[LU-128] OSSs frequent crashes due to LBUG/[ASSERTION(last_rcvd>=le64_to_cpu(lcd->lcd_last_transno)) failed] in recovery Created: 15/Mar/11  Updated: 25/Aug/11  Resolved: 14/Jun/11

Status: Resolved
Project: Lustre
Component/s: None
Affects Version/s: Lustre 2.0.0
Fix Version/s: Lustre 2.1.0

Type: Bug Priority: Major
Reporter: Sebastien Buisson (Inactive) Assignee: Niu Yawei (Inactive)
Resolution: Fixed Votes: 0
Labels: None
Environment:

x86_64, RHEL6


Attachments: File 24420-b18.patch    
Severity: 3
Bugzilla ID: 24,420
Rank (Obsolete): 5040

 Description   

As suggested by Peter Jones, we open a Jira ticket for this issue in order to get the fix landed in 2.1.
I simply copy here the initial description from bugzilla 24420:

We are having this bug when we reboot some OSSs. It's being raised in the recovery phase and it's
provoking a long Lustre service interruption.

Each time/crash, the panic'ing thread stack-trace looked like following :
=========================================================================
#0 [ffff881021fd1238] machine_kexec at ffffffff8102e66b
#1 [ffff881021fd1298] crash_kexec at ffffffff810a9ae8
#2 [ffff881021fd1368] panic at ffffffff8145210d
#3 [ffff881021fd13e8] lbug_with_loc at ffffffffa0454eeb
#4 [ffff881021fd1438] libcfs_assertion_failed at ffffffffa04607d6
#5 [ffff881021fd1488] filter_finish_transno at ffffffffa096c825
#6 [ffff881021fd1548] filter_do_bio at ffffffffa098e390
#7 [ffff881021fd15e8] filter_commitrw_write at ffffffffa0990a78
#8 [ffff881021fd17d8] filter_commitrw at ffffffffa09833d5
#9 [ffff881021fd1898] obd_commitrw at ffffffffa093affa
#10 [ffff881021fd1918] ost_brw_write at ffffffffa0943644
#11 [ffff881021fd1af8] ost_handle at ffffffffa094837a
#12 [ffff881021fd1ca8] ptlrpc_server_handle_request at ffffffffa060eb11
#13 [ffff881021fd1de8] ptlrpc_main at ffffffffa060feea
#14 [ffff881021fd1f48] kernel_thread at ffffffff8100d1aa
=========================================================================

In a particular analysis from our on-site support we get the following values when the LBUG is
raised on "filter_finish_transno" function:

lcd_last_transno=0x4ddebb
oti_transno=last_rcvd=0x4ddeba
lsd_last_transno=0x4de0ee

So we have the client (lcd_last_transno) having a bad transaction number with the actual
transaction number being lower than client's one which, according the the ASSERT, is bad.

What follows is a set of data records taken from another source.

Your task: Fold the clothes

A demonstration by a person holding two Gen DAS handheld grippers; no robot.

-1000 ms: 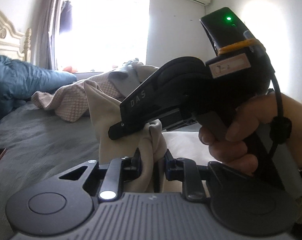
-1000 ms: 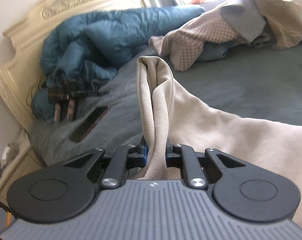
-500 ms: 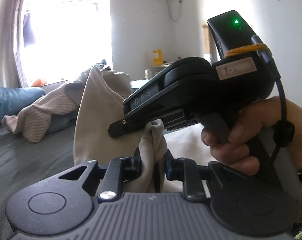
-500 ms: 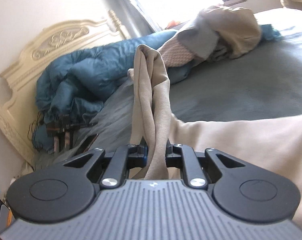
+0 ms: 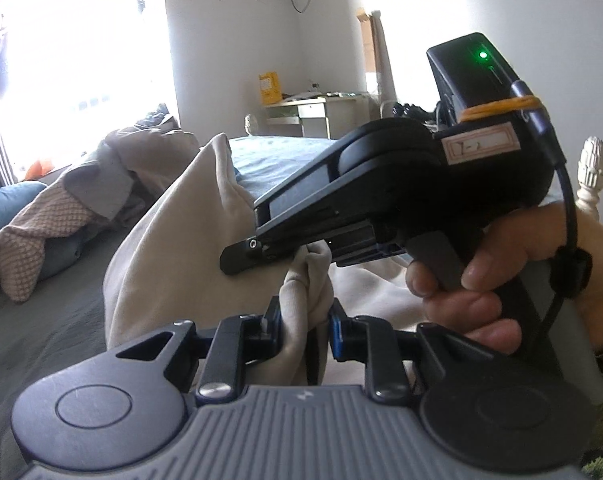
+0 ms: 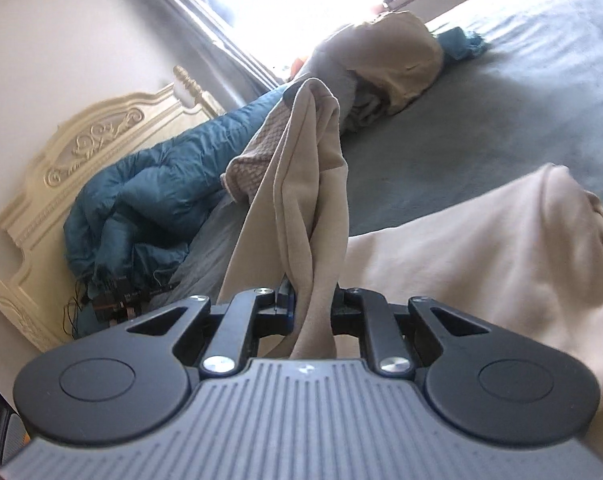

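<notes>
Cloth (image 5: 173,256) bunched in both claws hides their tips.

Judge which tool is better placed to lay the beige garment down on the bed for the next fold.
Right, tentatively. Both tools are shut on the beige garment. The right tool faces open grey bed, with the garment's free length draped beside it. The left tool looks straight at the right one, close ahead.

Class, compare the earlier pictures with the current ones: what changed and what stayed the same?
Both grippers swung round with the beige garment: the left gripper turned from the window toward the desk, and the right gripper tilted, its view now slanted. Nothing was grasped or released; both jaws stay shut on the garment.
</notes>
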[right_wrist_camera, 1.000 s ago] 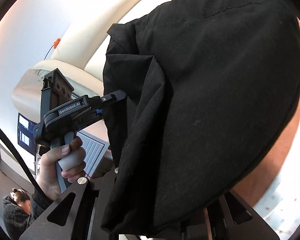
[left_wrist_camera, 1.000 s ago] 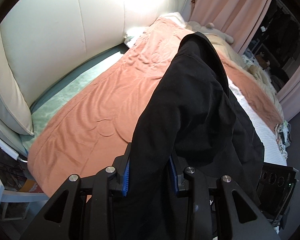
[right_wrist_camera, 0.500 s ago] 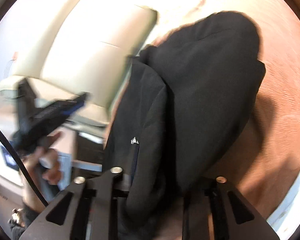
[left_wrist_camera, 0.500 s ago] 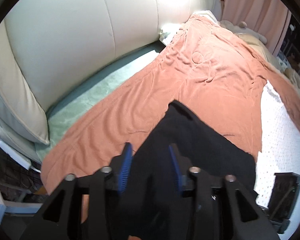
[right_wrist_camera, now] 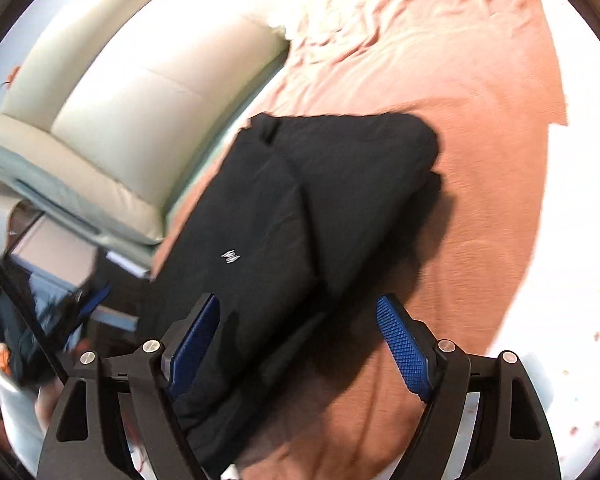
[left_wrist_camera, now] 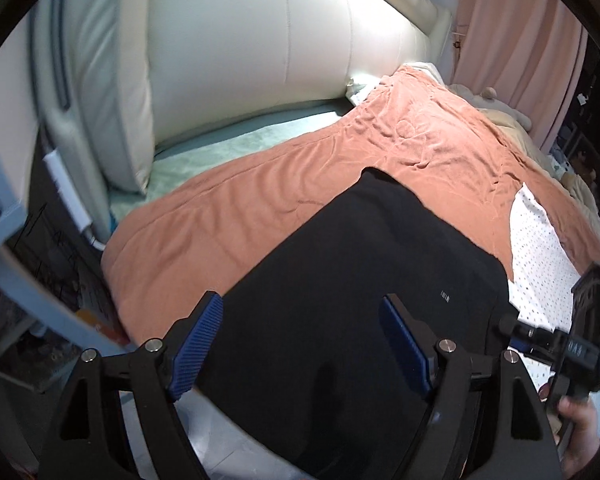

I could see there is a similar bug (bz23296) but I don't think this bug is related with this one,
as in bz23296 the problem comes from a bad initialization in obdecho/echo_client.c which is used
only for tests, not for production as it's our case.

Does this sound as a known bug for you? In order to work-around this bug, what would be the
consequences of disabling this LBUG? I mean, I think we would loss some data on a client but I
don't know if there is any other important consequence.

I also attach here the patch from bugzilla 24420 that is already landed in 1.8.6.

Thanks,
Sebastien.



 Comments   
Comment by Mikhail Pershin [ 15/Mar/11 ]

> lcd_last_transno=0x4ddebb
> oti_transno=last_rcvd=0x4ddeba
> lsd_last_transno=0x4de0ee
>
> So we have the client (lcd_last_transno) having a bad transaction number with the actual
> transaction number being lower than client's one which, according the the ASSERT, is bad.

This is not correct, lcd_last_transno is not client transno but the latest transno written on server, it is stored in 'client_data' per export. Given the fact it is on disk that said it was committed, therefore all lower transactions must be committed as well. But client tries to replay 0x4ddeba transaction which is bad and shouldn't happen.

Therefore we have the following possible cases:
1) bug in client replay code - it issues lower transaction after higher
2) bug on server side - it should skip such lower transno if server committed trasno is higher

I doubt we have case 1) as it is generic code for MDS/OSS. Also this happens always with IO replays, maybe something is wrong in that path. I'd propose to track how such replays are handled on server.

Comment by Mikhail Pershin [ 15/Mar/11 ]

the patch is correct but only to avoid assertion on wire data, the bug itself is not fixed and still exists, that is fundamentally wrong to try to execute the lower transaction request. Do you have lustre log about that crash?

Comment by Diego Moreno (Inactive) [ 15/Mar/11 ]

Thanks for your feedback Mikhail,

We asked our client to activate this debug levels:

  • On OSS: HA and warning
  • On MDS: HA, inode and warning
  • On clients: nothing in particular

They cannot set full debug level as their fs is in production. Do you think this will be enough trying to trace trnasno's?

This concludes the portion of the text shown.